Oh, and I tried setting breakpoints in the same spots in the “main” and “beta” branch. No obvious differences - except that, before I resize the window, my breakpoints trigger in the main branch but not in the beta branch.

You need to comment out the bulk of your code until the defect goes away, then start bringing it back little by little until it reappears.

Try commenting out the constructor for the top level window first, see if that makes it go away.

:frowning:

That’s really a last resort. If I start shutting things off that way, fairly soon things simply stop working at all (for example, if I shut off the object model, the window doesn’t even come up in the first place.

However, I have made some progress after a lot of experimenting and have a repeatable workaround, although I haven’t managed to transfer the defect to a toy program.

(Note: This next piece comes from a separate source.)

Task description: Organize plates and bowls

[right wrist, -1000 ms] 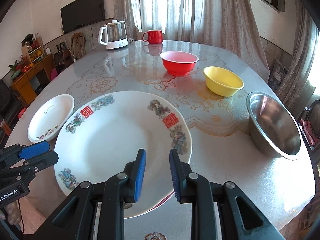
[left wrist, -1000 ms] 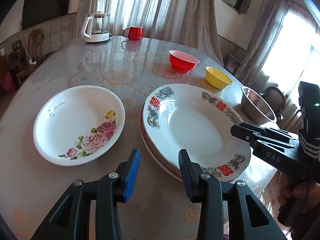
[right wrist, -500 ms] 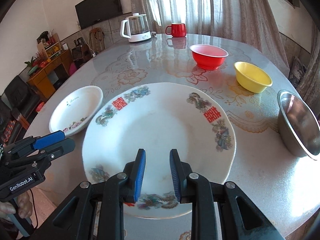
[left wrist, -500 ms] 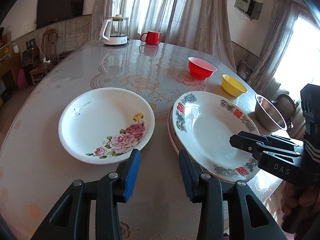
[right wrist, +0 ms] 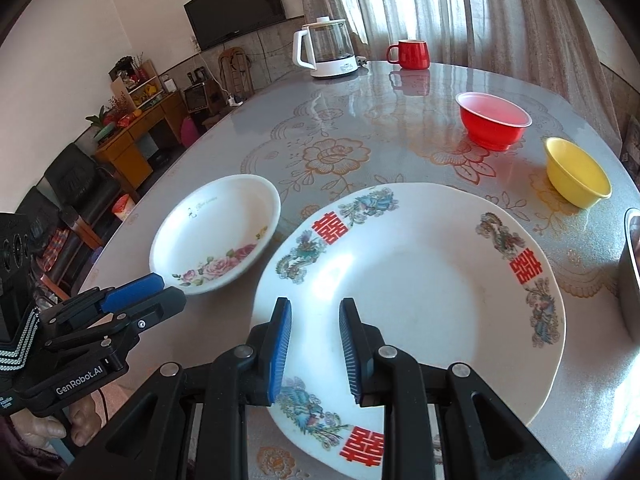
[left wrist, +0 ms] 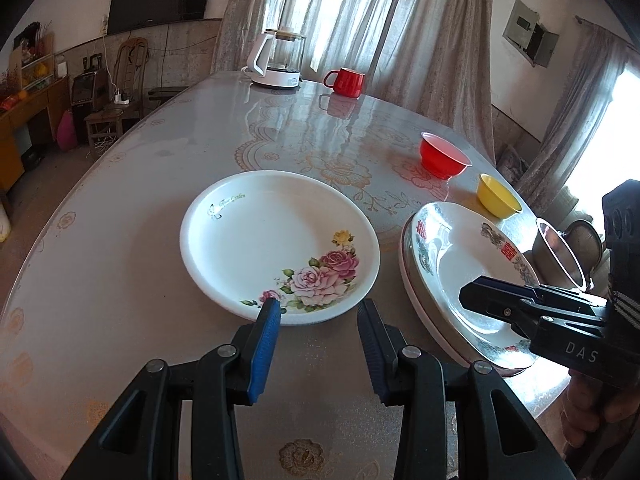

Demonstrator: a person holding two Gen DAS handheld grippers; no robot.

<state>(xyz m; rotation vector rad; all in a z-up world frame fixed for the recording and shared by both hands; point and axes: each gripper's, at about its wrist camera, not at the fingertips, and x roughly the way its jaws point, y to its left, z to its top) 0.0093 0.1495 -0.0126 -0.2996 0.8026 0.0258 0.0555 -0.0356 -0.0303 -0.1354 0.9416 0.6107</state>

What’s happening is that I construct the window as a 0x0 window at (0, 0) and then a little later set its true position and dimensions. This is exactly the same in the old code and the new code, but it’s looking like the difference is that in the new code the window is “displayed” for a few milliseconds as an 0x0 window, and then a data update comes in and resets the size.

If I simply set the Window to any non-0x0 size in its constructor, I never get the issue! And it’ll be pretty easy for me to have the window’s correct size in the constructor. I have a general preference for having almost nothing in constructors, and then setting everything through data updates, but I’m not anal about it.

Unfortunately, now it’s working, I don’t have time to really isolate what the issue was. My theory is that if you created and displayed a DocumentWindow sized at 0x0/0,0 and then moved and resized a little later from your program, you’d see the same phenomenon.